### EXERCISE AIM
Among the entries, find each line that includes the string "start" and list it.
(THE INPUT begins)
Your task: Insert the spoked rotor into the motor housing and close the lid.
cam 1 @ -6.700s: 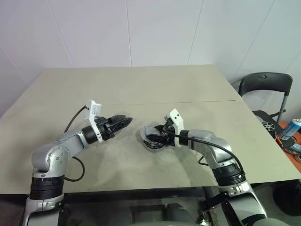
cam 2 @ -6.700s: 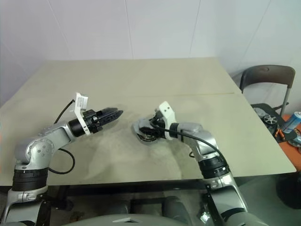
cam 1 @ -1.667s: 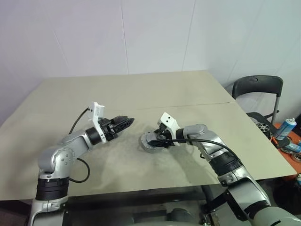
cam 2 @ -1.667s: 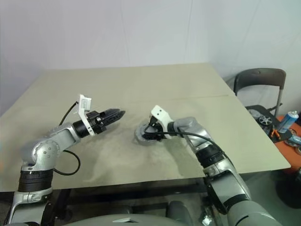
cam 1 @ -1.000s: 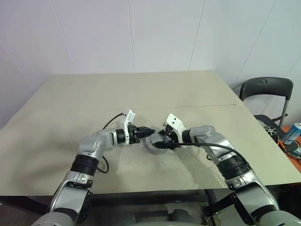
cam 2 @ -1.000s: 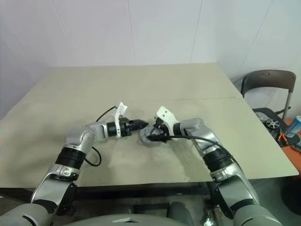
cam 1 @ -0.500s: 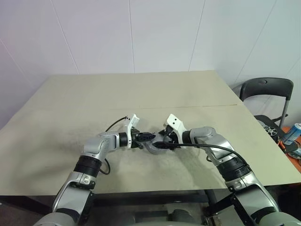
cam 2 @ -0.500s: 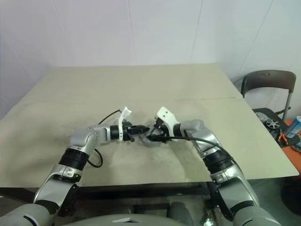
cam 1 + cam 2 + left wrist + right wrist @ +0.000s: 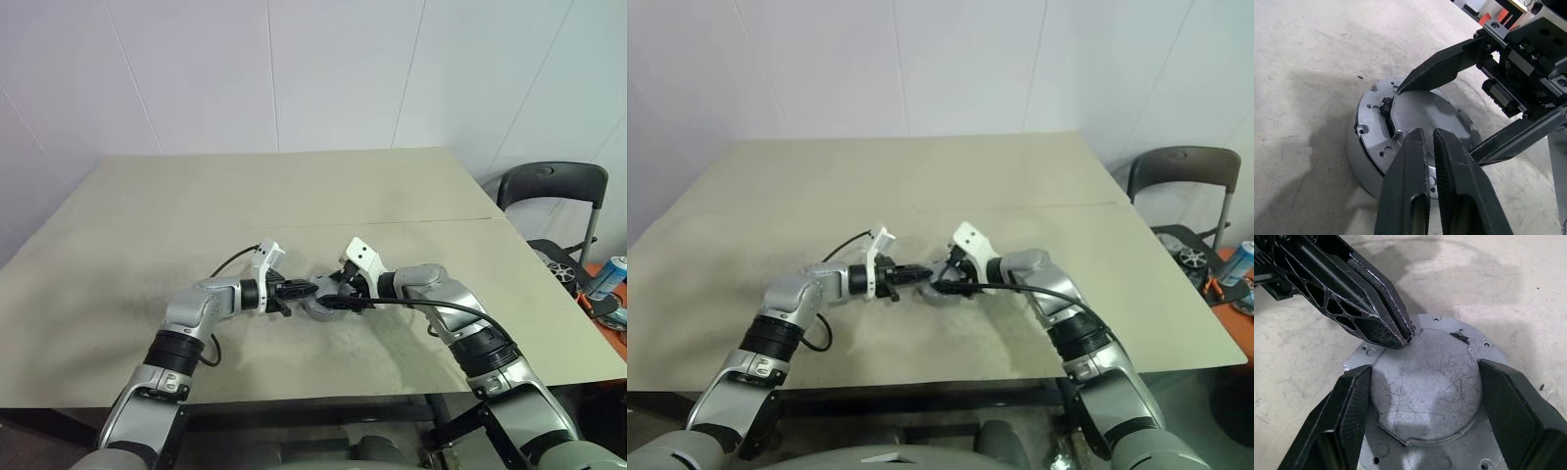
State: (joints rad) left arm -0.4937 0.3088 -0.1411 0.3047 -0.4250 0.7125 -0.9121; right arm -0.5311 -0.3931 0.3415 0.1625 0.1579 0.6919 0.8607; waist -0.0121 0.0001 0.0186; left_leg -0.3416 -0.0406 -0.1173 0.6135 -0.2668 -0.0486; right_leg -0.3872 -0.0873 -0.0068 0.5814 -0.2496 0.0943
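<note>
The lid, a scratched grey metal cap with a holed flange, sits on the round grey motor housing on the table. My right gripper holds the lid's raised centre, one black finger on each side of it. From the other side my left gripper is shut, with nothing between its fingers. Its tips rest on the lid's top near the rim. Both grippers meet over the housing at the table's middle. The spoked rotor is hidden.
The beige table has a seam running across behind the grippers. Off the table's right side stand a dark chair and a blue can. The front table edge lies close below the arms.
My left gripper swung in from the left to the lid and its fingers closed. The right gripper kept its hold on the lid and did not move.
</note>
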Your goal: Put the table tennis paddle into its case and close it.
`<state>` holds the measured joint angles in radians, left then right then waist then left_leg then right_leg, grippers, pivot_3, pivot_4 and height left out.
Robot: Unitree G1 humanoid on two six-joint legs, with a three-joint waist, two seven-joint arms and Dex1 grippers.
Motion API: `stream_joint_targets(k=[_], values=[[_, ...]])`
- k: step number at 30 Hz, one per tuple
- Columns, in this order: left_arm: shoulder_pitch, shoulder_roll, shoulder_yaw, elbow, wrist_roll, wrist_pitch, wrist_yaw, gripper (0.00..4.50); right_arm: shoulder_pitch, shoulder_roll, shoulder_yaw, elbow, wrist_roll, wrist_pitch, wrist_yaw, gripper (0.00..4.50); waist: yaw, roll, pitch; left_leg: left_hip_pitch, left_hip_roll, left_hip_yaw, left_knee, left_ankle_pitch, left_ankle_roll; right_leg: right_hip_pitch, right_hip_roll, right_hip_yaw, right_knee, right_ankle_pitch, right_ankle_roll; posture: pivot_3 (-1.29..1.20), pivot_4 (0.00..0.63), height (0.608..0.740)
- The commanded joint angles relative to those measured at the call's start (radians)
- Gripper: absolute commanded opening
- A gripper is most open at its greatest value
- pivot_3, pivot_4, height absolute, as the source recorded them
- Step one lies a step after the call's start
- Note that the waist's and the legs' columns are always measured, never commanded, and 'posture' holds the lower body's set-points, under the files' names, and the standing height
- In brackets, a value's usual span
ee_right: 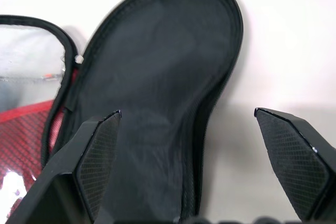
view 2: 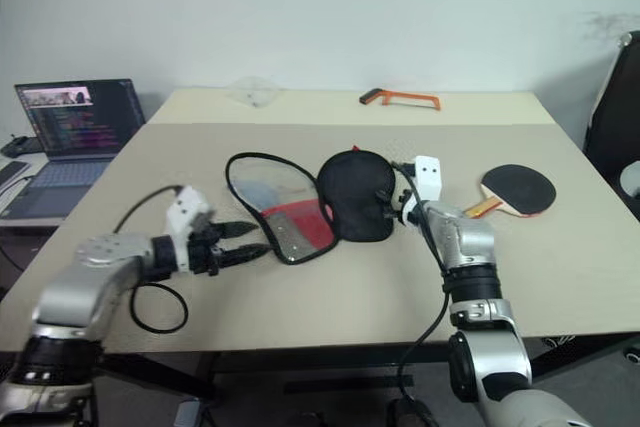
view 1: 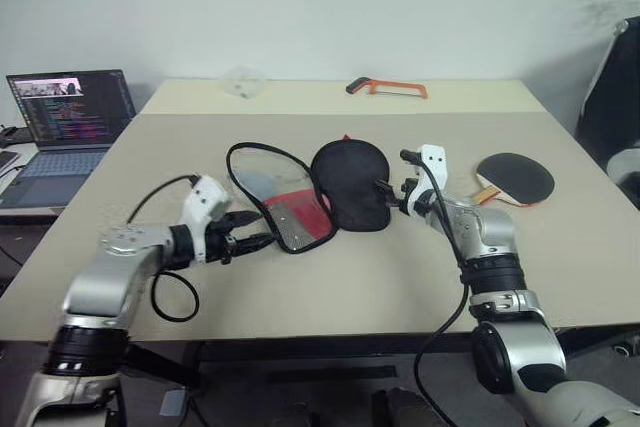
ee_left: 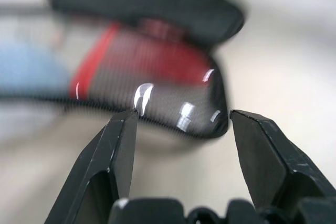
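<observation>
The soft, floppy case (view 1: 305, 192) lies unzipped mid-table between the splayed, empty left gripper (view 1: 262, 230) and right gripper (ee_right: 202, 145); the stiff, light table tennis paddle (view 1: 515, 178), far right, looks best pinched by its handle.

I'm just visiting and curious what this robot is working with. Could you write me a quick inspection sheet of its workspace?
Surface: beige table, a second beige table butted against its far edge.
Job's things: black and red fabric paddle-shaped case lies unzipped, both halves spread flat; table tennis paddle with black rubber face lies apart, to the case's right.
Clutter: orange-framed hacksaw and a clear crumpled plastic item on the far table.
Grippers: left gripper open, empty, at the case's near edge; right gripper open, empty, at the black half.
Cables: black cables loop along both arms.
Surroundings: open laptop to the left, white wall behind.
</observation>
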<state>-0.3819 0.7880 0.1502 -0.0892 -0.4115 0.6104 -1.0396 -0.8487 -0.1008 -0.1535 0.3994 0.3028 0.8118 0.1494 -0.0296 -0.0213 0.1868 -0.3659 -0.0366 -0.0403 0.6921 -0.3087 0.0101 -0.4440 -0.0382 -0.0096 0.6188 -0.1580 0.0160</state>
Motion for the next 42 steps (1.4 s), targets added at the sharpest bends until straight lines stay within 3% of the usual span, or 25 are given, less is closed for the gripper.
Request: stream_joint_targets(k=[1, 7, 12, 16, 26, 42], values=[[-0.002, 0.071, 0.114, -0.090, -0.116, 0.051, -0.053, 3.02, -0.014, 0.008, 0.003, 0.021, -0.018, -0.032, -0.020, 4.50, -0.003, 0.000, 0.000, 0.000, 0.000, 0.000, 0.000, 0.000, 0.000, 0.000, 0.000, 0.000, 0.000, 0.000, 0.000, 0.00, 0.150, 0.740], [0.006, 0.160, 0.137, -0.079, -0.130, 0.050, -0.076, 3.02, -0.029, 0.020, 0.014, 0.093, -0.022, -0.051, -0.005, 4.50, -0.005, 0.000, 0.000, 0.002, 0.000, 0.001, 0.000, 0.000, 0.000, 0.001, 0.003, -0.001, 0.000, 0.000, 0.000, 0.00, 0.150, 0.740], [0.019, 0.153, 0.134, -0.094, -0.138, 0.057, -0.043, 3.02, -0.052, 0.065, 0.040, 0.117, -0.008, -0.085, 0.042, 4.50, -0.006, 0.000, 0.000, 0.002, 0.000, 0.001, 0.000, 0.000, 0.000, 0.001, 0.003, -0.001, 0.000, -0.001, 0.000, 0.00, 0.150, 0.740], [0.025, 0.141, 0.131, -0.109, -0.145, 0.062, -0.015, 3.08, -0.065, 0.087, 0.046, 0.139, -0.018, -0.101, 0.045, 3.59, -0.006, 0.000, 0.000, 0.002, 0.001, 0.001, -0.001, 0.000, 0.000, 0.000, 0.003, -0.001, 0.001, -0.001, 0.000, 0.00, 0.150, 0.740], [0.028, 0.141, 0.125, -0.107, -0.146, 0.053, 0.013, 3.08, -0.085, 0.084, 0.048, 0.206, -0.028, -0.150, 0.046, 0.02, -0.006, 0.001, 0.000, 0.002, 0.001, 0.000, -0.002, 0.000, 0.000, 0.000, 0.003, -0.001, 0.000, -0.001, 0.000, 0.00, 0.150, 0.740], [0.018, 0.133, 0.104, -0.097, -0.142, 0.040, 0.016, 3.08, -0.257, -0.077, -0.080, 0.604, -0.082, -0.416, -0.147, 0.02, -0.005, 0.001, 0.001, 0.002, 0.000, 0.002, -0.011, 0.001, -0.001, 0.000, 0.002, 0.000, -0.006, -0.001, -0.001, 0.00, 0.150, 0.740]])
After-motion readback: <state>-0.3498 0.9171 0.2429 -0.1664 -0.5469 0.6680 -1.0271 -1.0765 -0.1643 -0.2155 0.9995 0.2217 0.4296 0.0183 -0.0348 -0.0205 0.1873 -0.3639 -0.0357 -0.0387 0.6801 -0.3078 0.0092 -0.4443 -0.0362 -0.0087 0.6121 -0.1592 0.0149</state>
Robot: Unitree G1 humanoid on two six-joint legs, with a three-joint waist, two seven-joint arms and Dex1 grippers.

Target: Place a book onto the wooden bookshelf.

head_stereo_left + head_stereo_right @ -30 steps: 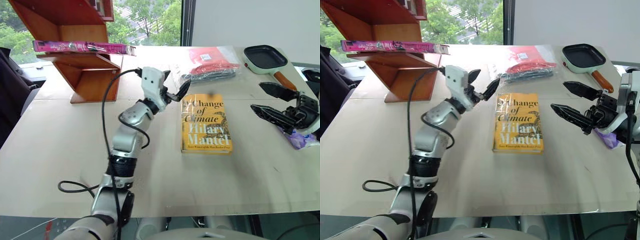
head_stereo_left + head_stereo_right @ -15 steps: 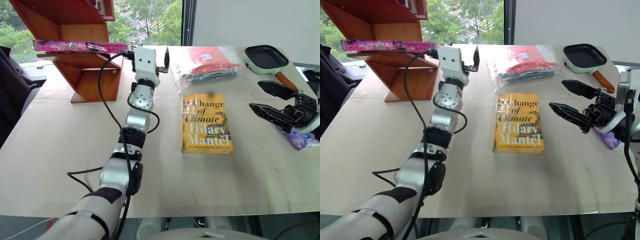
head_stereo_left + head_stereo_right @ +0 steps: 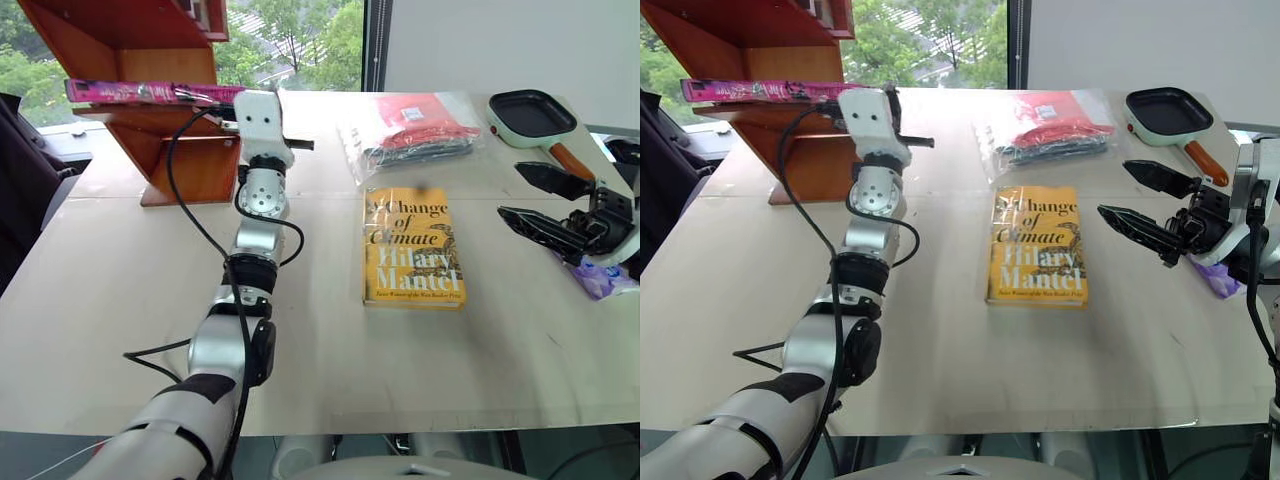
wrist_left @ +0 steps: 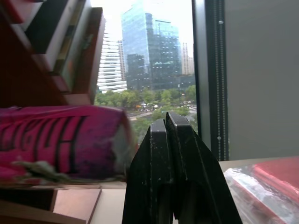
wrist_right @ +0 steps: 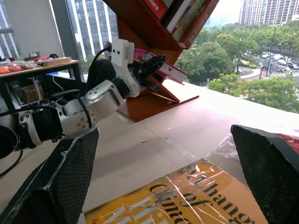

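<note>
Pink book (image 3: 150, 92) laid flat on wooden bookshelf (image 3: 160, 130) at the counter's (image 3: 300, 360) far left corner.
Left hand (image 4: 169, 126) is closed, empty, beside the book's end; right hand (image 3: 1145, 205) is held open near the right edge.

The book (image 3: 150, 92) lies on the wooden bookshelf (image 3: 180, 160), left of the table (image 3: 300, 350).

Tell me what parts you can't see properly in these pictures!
- Bright pink glossy book: the left gripper and its white wrist cover the end nearest it in the eye views, so whether they touch is unclear.
- Reddish-brown wooden bookshelf: its upper boards are cut off by the picture's edge.
- Purple thing: mostly hidden behind the right gripper; what it is stays unclear.
</note>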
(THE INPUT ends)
### RESPONSE
- The commanded joint angles relative to those measured at the call's start (radians)
- Step one lies a step after the call's start

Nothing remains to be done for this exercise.